Le vilain défaut du film réside sans aucun doute dans son abus d’effets, qui tue ainsi l’effet. Ayant coûté plus du double de « Ça », cette suite est beaucoup moins intimiste dans la terreur qu’il tente de nous faire vivre. À vrai dire, on a même l’impression de ne plus assister, en crescendo, à un film d’horreur. S’il reste ainsi, par moments, impressionnant, le film n’est jamais perturbant. Et outre les premières apparitions du clown, aucun instant ne ressort du film, étant donné une trop grande surenchère d’effets spéciaux, tandis que « Grippe-Sou » se re-matérialise face aux adultes au travers de leurs peurs enfantiles, que nous connaissons déjà. Autrement dit, on se laisse évidemment prendre au jeu, mais cela n’a plus le même goût, lequel se révèle cette fois-ci amer.

En termes d’écriture (Gary Dauberman, désormais seul ici à la tâche, et déjà responsable de celle du piètre « La Nonne »), on aurait aimé que chaque personnage, auquel le film offre pourtant un segment personnel, soit davantage approfondi, plus marqué par les événements passés (ce que l’œuvre originale ne veut cependant pas). On a alors le sentiment de suivre des personnages intérieurement éteints, lesquels vont se réveiller, mais d’une manière un peu trop mécanique, et spectaculaire. Et cela est d’autant plus frustrant lorsque l’on s’offre au casting la présence forte de James McAvoy (Bill) et de Jessica Chastain (Beverley), laquelle s’est fait longtemps désirée dans ce rôle, avant de l’accepter. Et finalement, ce sont Bill Hader (Richie) et James Ransone (Eddie) qui s’en sortent le mieux dans leur partition, avec des émotions enfuies très intéressantes, au contraire d’Isaiah Mustafa (Mike), psychologiquement assez effacé, au profit d’une enquête qu’il aura menée dans une tribu d’Amérindiens, liée à un rituel. Or, à l’image de la séquence finale (certes visuellement emballée), cet épisode nous passe complètement au dessus de la tête, amené de manière trop opportuniste, tandis que les losers se dirigent vers la maison de Neibolt Street, pour tuer « Ça », dans son réseaux d’égouts, alors que seul Mike sait quoi faire... On a vu mieux comme plan. Heureusement, ça s’en va, et ça ne reviendra plus, car « Ça » est fait de tout petits riens... Quant à Bill Skarsgård, plus rares sont les scènes où il apparaît dans son simple déguisement, lequel est trop souvent affûté de prothèses et de maquillages assez grossiers. Dès lors, sa prestation est ici beaucoup moins efficace et insistante, car broyée dans un festival numérique.

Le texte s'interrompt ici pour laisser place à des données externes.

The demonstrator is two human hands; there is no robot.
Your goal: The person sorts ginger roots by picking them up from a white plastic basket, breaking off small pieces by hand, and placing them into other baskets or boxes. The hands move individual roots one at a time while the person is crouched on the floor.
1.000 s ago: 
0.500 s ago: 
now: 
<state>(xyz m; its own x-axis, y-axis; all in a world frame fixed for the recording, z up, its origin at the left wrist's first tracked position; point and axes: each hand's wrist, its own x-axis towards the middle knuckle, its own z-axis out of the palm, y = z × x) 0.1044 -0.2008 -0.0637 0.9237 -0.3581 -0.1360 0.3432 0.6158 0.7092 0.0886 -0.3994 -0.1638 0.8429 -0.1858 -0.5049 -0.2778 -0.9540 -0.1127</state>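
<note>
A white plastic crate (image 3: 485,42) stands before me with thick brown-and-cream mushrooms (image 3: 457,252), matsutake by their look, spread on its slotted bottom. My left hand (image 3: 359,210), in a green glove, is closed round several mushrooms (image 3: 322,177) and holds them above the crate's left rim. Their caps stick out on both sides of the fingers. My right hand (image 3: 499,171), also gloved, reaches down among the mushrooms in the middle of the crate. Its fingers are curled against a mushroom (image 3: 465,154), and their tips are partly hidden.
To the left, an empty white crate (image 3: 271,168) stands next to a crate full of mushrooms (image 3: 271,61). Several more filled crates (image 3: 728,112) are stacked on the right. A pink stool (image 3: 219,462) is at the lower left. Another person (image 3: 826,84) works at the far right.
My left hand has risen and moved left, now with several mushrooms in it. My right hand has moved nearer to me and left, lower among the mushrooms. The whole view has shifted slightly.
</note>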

Andy Muschietti reste malgré tout fidèle au roman de Stephen King dans son adaptation, en témoigne la scène d’ouverture, qui pourrait cependant choquer, mais qui figure pourtant bien dans le roman, n’en déplaise à certains. Malgré cela, sa violence est un peu trop soulignée par rapport à celle du clown envers ses victimes, ce que l’on a un peu de mal à comprendre, mais qu’importe. Au-delà de ça, le film nous permet de voir certaines séquences très réussies du bouquin prendre vie, ce qui ravira les fans de la première heure. Cependant, le changement de décorateur et de photographe se fait bien ressentir, à la fois en terme d’idées (on n’y retrouve finalement qu’un pot-pourri de tout ce que l’on a déjà vu) et de palette de couleurs et luminosité (surtout lors de la scène finale, trop sombre).

Si l’on retrouve le « Club des Ratés » comme on l’avait laissé, il y a vingt-sept ans, « Ça : Chapitre 2 » est un divertissement qui s’en donne les moyens, établi autour d’une figure démoniaque plus que réjouissante. Mais par sa mise en scène répétitive, visuellement surchargée, et dénuée de peur, ainsi qu’une écriture trop en surface, cette suite tombe dans son propre piège, et n’offre, en définitive, pas la véritable promesse qu’elle nous avait faite.